Healing tool = takes texture of sample and pulls colours from destination.

Clone stamp/Healing tool with replace mode selected = direct clone

While the healing tool is great for blemishes on skin or removing dust, etc... As soon as you want to remove something next to an edge, it falls on its face. When you sample from or to areas with high contrast or edges, the healing tool smudges like crazy. You can sample another area where the edge is the same but you don't always have this luxury. This is when I find it's time to switch over to the clone tool and then just heal the clone tool's edges after. Alternatively, you can carefully create a selection box that excludes the edge and then use the healing brush which will stop it from pulling the edge in.

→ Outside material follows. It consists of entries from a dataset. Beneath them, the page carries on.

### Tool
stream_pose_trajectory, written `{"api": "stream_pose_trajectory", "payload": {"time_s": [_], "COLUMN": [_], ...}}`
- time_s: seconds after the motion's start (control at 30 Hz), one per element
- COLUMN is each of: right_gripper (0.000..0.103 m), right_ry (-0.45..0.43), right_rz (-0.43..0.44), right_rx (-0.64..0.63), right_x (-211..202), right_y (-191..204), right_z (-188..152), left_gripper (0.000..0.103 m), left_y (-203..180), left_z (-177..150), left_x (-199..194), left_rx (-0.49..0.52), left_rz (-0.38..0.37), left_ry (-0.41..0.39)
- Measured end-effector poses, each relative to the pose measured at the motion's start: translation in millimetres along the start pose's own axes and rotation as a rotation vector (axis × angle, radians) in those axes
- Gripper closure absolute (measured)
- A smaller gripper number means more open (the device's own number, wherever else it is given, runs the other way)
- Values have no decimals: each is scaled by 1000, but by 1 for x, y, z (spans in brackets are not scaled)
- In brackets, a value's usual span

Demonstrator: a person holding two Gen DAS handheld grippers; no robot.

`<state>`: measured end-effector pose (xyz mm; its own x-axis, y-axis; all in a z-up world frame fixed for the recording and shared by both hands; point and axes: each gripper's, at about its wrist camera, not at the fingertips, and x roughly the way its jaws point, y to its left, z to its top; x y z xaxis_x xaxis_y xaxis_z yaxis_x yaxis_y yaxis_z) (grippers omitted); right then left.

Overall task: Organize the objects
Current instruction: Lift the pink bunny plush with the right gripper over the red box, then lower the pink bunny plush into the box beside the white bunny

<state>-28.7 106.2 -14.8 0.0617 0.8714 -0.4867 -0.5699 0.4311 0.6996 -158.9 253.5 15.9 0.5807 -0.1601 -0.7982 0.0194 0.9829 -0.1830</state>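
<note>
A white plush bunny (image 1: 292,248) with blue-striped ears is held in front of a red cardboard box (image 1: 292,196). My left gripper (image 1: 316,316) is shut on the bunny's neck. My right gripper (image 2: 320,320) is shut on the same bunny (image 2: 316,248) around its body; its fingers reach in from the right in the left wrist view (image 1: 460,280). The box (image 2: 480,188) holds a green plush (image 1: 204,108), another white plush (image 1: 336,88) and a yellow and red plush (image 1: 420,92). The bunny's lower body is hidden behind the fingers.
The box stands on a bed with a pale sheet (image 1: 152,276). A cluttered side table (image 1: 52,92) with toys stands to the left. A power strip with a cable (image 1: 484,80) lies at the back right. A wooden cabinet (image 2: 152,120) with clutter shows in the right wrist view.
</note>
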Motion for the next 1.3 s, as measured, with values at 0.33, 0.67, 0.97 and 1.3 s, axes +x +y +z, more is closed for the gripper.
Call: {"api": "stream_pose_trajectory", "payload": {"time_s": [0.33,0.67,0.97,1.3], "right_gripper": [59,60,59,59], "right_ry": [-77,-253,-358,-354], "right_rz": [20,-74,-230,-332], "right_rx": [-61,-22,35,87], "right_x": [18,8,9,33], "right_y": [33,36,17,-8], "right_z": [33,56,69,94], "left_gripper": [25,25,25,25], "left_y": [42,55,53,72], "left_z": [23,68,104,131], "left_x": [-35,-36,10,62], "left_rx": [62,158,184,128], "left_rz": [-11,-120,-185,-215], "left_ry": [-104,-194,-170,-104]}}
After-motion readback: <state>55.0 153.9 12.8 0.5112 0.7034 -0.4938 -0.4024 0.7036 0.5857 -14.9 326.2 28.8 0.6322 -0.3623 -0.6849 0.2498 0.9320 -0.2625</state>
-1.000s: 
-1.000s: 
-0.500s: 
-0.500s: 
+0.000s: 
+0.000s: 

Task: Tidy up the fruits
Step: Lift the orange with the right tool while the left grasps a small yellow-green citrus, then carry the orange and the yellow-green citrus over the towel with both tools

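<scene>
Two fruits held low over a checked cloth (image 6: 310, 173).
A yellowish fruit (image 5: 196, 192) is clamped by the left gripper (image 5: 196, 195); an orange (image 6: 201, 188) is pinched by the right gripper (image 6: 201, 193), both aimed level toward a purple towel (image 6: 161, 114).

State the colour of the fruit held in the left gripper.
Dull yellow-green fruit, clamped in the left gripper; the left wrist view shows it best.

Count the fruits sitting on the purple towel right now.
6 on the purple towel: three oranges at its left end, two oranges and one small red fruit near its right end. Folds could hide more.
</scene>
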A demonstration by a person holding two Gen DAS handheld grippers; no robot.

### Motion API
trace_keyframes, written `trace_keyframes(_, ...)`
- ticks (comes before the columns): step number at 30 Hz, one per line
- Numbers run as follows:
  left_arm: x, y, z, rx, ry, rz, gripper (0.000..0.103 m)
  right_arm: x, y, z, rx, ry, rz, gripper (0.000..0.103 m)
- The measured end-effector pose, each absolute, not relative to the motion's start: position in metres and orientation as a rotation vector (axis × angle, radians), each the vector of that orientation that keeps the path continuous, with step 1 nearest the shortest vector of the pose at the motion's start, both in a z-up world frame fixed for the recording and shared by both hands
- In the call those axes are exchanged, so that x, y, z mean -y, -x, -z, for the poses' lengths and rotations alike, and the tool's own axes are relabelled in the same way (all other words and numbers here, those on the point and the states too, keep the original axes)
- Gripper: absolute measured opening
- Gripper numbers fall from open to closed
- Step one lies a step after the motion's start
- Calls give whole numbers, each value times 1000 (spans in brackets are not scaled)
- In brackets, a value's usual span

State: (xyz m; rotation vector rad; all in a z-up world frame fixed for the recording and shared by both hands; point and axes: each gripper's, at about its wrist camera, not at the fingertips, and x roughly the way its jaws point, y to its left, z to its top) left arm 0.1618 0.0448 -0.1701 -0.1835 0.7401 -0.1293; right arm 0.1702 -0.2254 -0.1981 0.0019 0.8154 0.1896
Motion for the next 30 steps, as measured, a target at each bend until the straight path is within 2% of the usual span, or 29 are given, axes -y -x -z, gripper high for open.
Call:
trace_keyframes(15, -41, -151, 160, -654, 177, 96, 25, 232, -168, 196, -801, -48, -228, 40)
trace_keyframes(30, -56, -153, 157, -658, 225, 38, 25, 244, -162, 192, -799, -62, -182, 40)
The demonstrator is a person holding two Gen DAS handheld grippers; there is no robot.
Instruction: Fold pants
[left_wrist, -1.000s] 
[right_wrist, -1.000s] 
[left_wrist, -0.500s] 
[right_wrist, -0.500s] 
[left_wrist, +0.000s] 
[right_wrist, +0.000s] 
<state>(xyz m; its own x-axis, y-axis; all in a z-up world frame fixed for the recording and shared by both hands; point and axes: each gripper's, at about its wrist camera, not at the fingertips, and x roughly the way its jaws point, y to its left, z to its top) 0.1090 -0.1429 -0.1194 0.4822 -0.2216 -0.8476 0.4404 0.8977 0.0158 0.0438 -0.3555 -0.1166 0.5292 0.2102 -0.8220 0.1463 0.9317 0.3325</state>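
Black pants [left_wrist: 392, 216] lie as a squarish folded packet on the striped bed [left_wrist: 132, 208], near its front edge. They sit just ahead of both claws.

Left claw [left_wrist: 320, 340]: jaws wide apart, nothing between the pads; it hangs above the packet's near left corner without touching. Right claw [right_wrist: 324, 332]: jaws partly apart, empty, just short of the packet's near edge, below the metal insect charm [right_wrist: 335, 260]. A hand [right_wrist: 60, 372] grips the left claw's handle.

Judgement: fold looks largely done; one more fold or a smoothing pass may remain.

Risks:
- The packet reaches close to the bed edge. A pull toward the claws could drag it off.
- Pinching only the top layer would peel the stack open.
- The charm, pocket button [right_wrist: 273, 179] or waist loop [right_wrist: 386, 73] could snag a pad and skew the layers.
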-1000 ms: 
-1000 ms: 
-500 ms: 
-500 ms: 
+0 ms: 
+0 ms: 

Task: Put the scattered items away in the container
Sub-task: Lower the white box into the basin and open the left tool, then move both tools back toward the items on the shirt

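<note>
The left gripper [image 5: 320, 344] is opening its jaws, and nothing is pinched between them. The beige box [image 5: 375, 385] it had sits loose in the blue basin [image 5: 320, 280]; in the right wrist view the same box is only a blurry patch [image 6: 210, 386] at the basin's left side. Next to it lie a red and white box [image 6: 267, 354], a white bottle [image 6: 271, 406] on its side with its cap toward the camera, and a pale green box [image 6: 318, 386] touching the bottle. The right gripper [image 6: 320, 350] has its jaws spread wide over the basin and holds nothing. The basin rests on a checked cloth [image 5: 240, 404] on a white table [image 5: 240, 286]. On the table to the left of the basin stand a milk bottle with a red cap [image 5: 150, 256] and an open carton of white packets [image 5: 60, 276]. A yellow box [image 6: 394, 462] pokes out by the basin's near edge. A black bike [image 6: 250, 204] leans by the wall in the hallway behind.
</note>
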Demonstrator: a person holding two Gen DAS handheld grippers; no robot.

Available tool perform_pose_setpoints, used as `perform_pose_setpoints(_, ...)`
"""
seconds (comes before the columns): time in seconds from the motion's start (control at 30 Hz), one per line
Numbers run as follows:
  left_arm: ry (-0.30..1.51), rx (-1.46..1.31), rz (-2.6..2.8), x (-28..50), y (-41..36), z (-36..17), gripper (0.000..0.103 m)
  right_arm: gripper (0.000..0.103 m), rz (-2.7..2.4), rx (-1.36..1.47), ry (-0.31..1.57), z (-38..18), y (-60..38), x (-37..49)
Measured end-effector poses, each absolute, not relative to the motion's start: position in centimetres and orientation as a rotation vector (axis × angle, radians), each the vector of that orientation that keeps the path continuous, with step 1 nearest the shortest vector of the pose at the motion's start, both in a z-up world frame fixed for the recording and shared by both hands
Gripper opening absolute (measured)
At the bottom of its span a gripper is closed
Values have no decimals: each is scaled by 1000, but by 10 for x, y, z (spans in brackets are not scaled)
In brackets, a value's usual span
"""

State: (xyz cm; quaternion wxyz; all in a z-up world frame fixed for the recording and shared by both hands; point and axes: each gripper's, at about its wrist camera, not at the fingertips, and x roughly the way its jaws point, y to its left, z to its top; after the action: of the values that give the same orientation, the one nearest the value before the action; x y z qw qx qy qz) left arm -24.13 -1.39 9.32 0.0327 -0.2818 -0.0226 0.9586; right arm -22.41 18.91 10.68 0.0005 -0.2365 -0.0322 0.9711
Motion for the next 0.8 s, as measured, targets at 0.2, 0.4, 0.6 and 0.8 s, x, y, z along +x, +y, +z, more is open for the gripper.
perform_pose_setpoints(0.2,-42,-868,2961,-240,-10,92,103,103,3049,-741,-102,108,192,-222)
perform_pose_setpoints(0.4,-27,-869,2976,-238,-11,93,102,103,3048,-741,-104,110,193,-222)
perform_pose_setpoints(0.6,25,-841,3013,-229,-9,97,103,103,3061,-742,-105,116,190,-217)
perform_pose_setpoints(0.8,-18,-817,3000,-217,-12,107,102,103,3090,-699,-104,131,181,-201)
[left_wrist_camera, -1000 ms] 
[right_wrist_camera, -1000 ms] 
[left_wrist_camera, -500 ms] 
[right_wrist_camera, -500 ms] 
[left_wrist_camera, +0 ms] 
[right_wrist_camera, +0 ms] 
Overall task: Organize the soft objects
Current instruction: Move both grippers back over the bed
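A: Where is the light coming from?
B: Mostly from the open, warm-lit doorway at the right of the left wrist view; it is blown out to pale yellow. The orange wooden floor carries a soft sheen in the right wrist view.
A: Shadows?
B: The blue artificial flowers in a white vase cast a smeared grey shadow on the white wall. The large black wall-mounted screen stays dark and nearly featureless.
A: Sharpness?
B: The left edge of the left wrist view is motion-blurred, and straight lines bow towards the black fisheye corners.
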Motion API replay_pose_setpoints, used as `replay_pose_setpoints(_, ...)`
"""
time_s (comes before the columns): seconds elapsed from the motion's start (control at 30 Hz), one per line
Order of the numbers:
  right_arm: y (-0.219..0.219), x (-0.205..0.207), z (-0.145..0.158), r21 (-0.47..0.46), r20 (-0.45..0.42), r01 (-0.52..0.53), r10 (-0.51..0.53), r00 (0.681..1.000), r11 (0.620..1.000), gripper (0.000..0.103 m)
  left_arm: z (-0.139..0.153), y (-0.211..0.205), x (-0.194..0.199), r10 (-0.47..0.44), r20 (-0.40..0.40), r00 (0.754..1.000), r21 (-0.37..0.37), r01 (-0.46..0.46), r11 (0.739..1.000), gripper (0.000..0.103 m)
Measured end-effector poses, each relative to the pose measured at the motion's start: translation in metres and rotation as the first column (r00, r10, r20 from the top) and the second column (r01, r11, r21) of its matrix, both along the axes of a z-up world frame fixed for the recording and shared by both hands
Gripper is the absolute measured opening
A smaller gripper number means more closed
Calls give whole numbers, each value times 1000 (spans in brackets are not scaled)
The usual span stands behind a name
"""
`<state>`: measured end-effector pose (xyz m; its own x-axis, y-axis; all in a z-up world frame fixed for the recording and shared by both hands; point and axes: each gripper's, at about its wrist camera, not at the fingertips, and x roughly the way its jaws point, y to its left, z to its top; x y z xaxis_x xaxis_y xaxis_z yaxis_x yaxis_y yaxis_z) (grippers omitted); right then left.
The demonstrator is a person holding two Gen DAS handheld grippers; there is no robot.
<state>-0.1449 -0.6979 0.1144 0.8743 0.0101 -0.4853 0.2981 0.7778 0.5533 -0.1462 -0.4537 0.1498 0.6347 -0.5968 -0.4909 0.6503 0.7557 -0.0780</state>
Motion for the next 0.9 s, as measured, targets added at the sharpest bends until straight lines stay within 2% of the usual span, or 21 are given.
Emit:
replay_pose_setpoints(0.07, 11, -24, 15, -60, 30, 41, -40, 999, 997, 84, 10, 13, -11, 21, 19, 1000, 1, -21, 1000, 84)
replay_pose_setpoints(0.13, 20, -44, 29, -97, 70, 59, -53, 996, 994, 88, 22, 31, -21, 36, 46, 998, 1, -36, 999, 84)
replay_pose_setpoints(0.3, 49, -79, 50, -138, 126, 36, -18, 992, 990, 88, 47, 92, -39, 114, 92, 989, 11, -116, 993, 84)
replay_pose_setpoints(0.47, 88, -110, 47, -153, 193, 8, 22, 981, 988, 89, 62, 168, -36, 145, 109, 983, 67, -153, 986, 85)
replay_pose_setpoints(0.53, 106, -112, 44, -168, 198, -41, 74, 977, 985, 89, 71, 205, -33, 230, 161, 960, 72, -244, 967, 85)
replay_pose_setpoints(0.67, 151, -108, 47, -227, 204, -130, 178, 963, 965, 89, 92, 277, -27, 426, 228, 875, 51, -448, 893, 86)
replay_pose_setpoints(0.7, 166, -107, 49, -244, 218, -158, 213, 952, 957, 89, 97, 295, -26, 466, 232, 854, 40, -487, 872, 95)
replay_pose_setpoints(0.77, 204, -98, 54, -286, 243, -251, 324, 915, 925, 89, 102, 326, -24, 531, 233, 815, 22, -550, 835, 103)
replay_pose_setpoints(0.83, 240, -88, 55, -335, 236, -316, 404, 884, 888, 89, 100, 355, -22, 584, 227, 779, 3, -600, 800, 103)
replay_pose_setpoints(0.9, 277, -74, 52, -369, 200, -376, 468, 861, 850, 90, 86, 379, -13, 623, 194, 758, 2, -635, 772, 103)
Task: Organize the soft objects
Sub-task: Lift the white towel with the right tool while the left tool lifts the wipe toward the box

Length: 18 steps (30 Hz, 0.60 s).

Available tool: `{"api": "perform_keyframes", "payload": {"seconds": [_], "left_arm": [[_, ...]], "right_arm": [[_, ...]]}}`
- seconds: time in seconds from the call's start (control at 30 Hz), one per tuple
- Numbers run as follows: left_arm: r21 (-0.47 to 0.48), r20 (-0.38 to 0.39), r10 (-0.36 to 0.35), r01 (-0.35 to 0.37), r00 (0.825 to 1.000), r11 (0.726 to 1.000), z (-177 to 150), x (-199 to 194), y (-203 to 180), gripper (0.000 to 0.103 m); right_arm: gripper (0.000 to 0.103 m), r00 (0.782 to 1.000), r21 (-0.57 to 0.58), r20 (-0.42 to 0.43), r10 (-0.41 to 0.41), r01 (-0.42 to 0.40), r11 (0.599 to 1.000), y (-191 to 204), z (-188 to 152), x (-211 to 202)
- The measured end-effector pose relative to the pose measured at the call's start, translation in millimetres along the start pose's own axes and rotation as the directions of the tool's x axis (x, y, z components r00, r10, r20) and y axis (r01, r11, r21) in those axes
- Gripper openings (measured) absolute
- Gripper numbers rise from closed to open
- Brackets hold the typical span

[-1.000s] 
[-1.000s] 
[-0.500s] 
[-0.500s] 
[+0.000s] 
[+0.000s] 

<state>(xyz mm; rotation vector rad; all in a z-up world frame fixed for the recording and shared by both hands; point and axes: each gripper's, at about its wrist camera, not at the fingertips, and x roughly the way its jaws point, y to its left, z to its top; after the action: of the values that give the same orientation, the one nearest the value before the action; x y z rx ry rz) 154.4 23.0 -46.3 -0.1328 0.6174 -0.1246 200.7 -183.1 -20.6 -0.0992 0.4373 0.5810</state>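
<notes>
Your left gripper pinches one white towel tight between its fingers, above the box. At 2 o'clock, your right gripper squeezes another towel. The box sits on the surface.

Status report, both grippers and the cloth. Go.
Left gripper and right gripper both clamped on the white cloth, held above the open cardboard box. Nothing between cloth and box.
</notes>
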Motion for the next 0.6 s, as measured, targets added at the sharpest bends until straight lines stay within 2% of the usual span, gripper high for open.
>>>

If you want to be really tricky then get them to figure out how to remove something from a textured object without removing the texture. Or get them to remove text from a fabric where it's creased or folded...

Anyway... Here's one I did earlier:

enter image description here

Never mind all your beautiful models!

This required a mixture of healing and cloning as well as copying chunks of pipe to paste over the really bad parts and using various brightness, paint and cloning tools to blend them in.

One key thing you need to teach them is how to make all the touching up look natural. Nothing ruins touch-up work like making it blindingly obvious that it's been done!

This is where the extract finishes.